Barclays’ price rise since October was primarily driven by its new strategy to be a ‘Simpler, Better and More balanced’ business, in my view.

This involves selling off non-priority businesses (including its German consumer finance operation) and building up its Corporate and Investment Banking franchise.

It announced the sale of this German business on 4 July. And it was reported on 10 July that it plans to quadruple its private banking assets in Asia by end-2028.

This vision is aimed at achieving a return on tangible equity (RoTE) of 10%+ this year, and 12%+ in 2026. It also includes dispersing £10bn+ to shareholders over 2024-26 through dividends and share buybacks. Both these rewards tend to be supportive of share price rises over the long term.

In its full-year 2023 results, it achieved a RoTE of 10.6% and total share buybacks of £1.75bn. It also raised its annual dividend from 7.25p to 8p and announced a new share buyback of up to £1bn.

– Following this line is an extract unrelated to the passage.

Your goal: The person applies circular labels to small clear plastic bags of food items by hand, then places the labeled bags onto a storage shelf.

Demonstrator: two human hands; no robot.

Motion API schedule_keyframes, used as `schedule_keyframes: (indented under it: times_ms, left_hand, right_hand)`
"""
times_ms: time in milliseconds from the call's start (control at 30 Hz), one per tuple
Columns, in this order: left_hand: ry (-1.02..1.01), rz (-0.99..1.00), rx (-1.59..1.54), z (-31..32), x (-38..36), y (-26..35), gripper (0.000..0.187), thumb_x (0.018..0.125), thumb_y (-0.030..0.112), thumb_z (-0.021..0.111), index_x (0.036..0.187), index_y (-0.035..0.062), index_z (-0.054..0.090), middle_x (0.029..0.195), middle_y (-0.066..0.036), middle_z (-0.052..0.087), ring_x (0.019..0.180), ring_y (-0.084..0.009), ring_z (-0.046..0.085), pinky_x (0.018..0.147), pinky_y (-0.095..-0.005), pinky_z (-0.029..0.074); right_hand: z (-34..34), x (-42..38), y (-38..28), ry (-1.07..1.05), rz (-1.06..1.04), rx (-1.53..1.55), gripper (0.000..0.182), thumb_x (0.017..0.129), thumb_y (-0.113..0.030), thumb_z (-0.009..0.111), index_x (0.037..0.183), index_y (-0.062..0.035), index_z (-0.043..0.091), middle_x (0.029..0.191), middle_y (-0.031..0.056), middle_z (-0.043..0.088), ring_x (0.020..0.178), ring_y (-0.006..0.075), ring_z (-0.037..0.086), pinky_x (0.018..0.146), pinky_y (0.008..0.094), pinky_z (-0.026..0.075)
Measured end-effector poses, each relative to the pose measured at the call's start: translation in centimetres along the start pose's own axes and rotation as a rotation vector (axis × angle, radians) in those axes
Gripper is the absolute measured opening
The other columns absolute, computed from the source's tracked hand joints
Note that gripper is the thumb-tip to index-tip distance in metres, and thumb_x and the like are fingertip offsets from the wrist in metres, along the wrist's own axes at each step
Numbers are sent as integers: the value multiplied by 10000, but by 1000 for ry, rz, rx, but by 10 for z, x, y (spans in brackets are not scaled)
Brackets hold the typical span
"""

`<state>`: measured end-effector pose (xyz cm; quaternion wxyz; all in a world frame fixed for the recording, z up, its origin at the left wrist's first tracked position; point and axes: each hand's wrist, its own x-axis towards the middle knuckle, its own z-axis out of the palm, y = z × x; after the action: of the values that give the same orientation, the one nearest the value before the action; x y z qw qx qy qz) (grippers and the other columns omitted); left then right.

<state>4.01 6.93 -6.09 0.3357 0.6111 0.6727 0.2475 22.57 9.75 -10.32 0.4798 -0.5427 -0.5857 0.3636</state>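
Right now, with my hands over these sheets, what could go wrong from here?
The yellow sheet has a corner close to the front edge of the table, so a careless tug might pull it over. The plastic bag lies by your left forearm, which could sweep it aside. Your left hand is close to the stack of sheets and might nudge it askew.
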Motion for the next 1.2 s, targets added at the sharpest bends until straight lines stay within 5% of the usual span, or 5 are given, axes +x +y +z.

Analysts’ estimates are that Barclays’ earnings will grow by 11.9% each year to end-2026. Earnings per share are forecast to rise by 16.4% a year to that point.

Time for me to buy the shares?

So far, so good, it seems to me, on the implementation of Barclays’ new vision. However, there are risks in the shares, as in all stocks.

A major slip-up in any of the multiple moving parts in its reorganisation could prove very costly. Additionally, its ongoing UK retail banking business faces declining margins as interest rates fall along with inflation.

That said, neither of these factors bothers me enough not to buy the shares.

Both the Indian and Singaporean economies (the focus of Barclays’ Asia expansion) continue to grow strongly. And inflation and interest rates are cyclical – they will no doubt rise and then fall many times from here.

If I did not already own shares in two banks (HSBC and NatWest), I would buy Barclays’ stock today. There looks a lot of value left in it, and I feel further gains are likely based on the bank’s strong growth prospects.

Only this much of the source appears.